What you should do:
Under no circumstances alter the records; copy each one exactly.

(Data entries)

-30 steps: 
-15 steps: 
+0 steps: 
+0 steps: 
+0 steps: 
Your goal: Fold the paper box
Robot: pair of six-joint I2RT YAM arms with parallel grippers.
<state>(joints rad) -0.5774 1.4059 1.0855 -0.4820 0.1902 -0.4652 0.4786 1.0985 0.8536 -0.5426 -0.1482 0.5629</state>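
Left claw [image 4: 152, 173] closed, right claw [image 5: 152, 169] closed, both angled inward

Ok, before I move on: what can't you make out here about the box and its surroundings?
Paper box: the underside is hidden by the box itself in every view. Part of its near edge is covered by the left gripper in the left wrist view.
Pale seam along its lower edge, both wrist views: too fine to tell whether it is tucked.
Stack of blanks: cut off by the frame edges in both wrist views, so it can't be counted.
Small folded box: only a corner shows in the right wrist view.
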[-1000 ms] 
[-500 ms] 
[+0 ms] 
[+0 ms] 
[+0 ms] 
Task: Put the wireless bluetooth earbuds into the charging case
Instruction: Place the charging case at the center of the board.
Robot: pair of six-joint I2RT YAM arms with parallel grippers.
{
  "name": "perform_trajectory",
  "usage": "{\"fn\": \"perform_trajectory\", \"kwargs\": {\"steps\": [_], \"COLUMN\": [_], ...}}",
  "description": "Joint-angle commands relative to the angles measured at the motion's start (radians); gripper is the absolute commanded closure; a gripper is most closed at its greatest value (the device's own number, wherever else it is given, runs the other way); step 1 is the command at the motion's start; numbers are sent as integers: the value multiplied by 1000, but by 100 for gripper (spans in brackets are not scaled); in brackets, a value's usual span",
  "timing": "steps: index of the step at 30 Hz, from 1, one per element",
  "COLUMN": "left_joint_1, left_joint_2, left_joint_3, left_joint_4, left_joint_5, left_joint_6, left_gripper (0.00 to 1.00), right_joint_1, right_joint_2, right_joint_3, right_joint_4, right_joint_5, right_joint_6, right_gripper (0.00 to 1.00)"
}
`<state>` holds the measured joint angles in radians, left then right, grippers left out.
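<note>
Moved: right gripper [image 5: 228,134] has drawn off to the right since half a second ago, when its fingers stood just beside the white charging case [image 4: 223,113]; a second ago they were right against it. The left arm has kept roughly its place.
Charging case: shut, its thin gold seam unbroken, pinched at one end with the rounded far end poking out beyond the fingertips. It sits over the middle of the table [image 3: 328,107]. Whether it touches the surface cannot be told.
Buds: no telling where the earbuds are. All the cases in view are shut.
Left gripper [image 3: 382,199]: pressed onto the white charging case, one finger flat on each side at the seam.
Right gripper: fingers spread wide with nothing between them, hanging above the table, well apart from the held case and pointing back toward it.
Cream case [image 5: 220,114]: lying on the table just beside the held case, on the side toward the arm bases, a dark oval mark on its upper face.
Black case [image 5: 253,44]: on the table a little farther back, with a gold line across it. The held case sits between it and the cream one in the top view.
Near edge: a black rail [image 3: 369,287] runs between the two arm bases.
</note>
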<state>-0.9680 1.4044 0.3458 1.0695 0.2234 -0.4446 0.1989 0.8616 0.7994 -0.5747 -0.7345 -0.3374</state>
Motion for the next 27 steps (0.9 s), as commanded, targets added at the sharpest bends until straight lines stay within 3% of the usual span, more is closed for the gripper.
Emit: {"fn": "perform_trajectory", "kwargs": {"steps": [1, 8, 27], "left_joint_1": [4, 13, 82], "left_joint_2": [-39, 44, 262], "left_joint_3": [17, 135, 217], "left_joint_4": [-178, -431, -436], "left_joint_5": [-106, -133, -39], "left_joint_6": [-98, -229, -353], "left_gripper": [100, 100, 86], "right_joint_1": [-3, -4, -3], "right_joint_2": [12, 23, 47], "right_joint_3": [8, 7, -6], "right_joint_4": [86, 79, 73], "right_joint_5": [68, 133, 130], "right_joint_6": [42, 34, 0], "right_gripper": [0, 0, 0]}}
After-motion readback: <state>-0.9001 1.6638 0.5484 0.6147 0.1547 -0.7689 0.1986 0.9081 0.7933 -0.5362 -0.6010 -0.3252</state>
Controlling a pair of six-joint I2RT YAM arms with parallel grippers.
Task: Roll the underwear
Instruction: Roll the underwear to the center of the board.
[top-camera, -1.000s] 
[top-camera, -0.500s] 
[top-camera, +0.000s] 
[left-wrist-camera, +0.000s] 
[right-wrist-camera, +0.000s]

Your solution:
-30 steps: 
-15 steps: 
+0 steps: 
+0 steps: 
+0 steps: 
Your goal: Fold the paper box
Robot: pair of six-joint I2RT YAM arms with parallel grippers.
<state>(joints rad) -0.5774 1.4059 1.0855 -0.4820 0.1902 -0.4652 0.4786 1.0985 0.8536 -0.5426 -0.1482 0.5629</state>
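Left claw [image 4: 152, 173] closed, right claw [image 5: 152, 169] closed, both angled inward

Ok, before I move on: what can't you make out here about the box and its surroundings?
Paper box: the underside is hidden by the box itself in every view. Part of its near edge is covered by the left gripper in the left wrist view.
Pale seam along its lower edge, both wrist views: too fine to tell whether it is tucked.
Stack of blanks: cut off by the frame edges in both wrist views, so it can't be counted.
Small folded box: only a corner shows in the right wrist view.
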[-1000 ms] 
[-500 ms] 
[+0 ms] 
[+0 ms] 
[+0 ms] 
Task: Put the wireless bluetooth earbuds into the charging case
Instruction: Place the charging case at the center of the board.
Robot: pair of six-joint I2RT YAM arms with parallel grippers.
{
  "name": "perform_trajectory",
  "usage": "{\"fn\": \"perform_trajectory\", \"kwargs\": {\"steps\": [_], \"COLUMN\": [_], ...}}",
  "description": "Joint-angle commands relative to the angles measured at the motion's start (radians); gripper is the absolute commanded closure; a gripper is most closed at its greatest value (the device's own number, wherever else it is given, runs the other way); step 1 is the command at the motion's start; numbers are sent as integers: the value multiplied by 1000, but by 100 for gripper (spans in brackets are not scaled); in brackets, a value's usual span",
  "timing": "steps: index of the step at 30 Hz, from 1, one per element",
  "COLUMN": "left_joint_1, left_joint_2, left_joint_3, left_joint_4, left_joint_5, left_joint_6, left_gripper (0.00 to 1.00), right_joint_1, right_joint_2, right_joint_3, right_joint_4, right_joint_5, right_joint_6, right_gripper (0.00 to 1.00)"
}
`<state>` holds the measured joint angles in radians, left then right, grippers left out.
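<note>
Moved: right gripper [image 5: 228,134] has drawn off to the right since half a second ago, when its fingers stood just beside the white charging case [image 4: 223,113]; a second ago they were right against it. The left arm has kept roughly its place.
Charging case: shut, its thin gold seam unbroken, pinched at one end with the rounded far end poking out beyond the fingertips. It sits over the middle of the table [image 3: 328,107]. Whether it touches the surface cannot be told.
Buds: no telling where the earbuds are. All the cases in view are shut.
Left gripper [image 3: 382,199]: pressed onto the white charging case, one finger flat on each side at the seam.
Right gripper: fingers spread wide with nothing between them, hanging above the table, well apart from the held case and pointing back toward it.
Cream case [image 5: 220,114]: lying on the table just beside the held case, on the side toward the arm bases, a dark oval mark on its upper face.
Black case [image 5: 253,44]: on the table a little farther back, with a gold line across it. The held case sits between it and the cream one in the top view.
Near edge: a black rail [image 3: 369,287] runs between the two arm bases.
</note>
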<state>-0.9680 1.4044 0.3458 1.0695 0.2234 -0.4446 0.1989 0.8616 0.7994 -0.5747 -0.7345 -0.3374</state>
Motion for the next 27 steps (0.9 s), as commanded, targets added at the sharpest bends until straight lines stay within 3% of the usual span, more is closed for the gripper.
Emit: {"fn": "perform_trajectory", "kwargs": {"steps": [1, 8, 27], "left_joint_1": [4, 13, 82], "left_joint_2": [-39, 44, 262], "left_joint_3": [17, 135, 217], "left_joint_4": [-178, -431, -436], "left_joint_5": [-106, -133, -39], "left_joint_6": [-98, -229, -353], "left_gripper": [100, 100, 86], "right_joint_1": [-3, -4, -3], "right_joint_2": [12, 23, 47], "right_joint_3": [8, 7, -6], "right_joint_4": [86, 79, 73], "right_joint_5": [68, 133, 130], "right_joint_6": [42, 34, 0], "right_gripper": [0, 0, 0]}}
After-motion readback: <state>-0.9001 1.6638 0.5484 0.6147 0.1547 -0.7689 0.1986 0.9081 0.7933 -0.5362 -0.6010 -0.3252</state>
Controlling a pair of six-joint I2RT YAM arms with parallel grippers.
Task: Roll the underwear
Instruction: Roll the underwear to the center of the board.
[top-camera, -1.000s] 
[top-camera, -0.500s] 
[top-camera, +0.000s] 
[left-wrist-camera, +0.000s] 
[right-wrist-camera, +0.000s]

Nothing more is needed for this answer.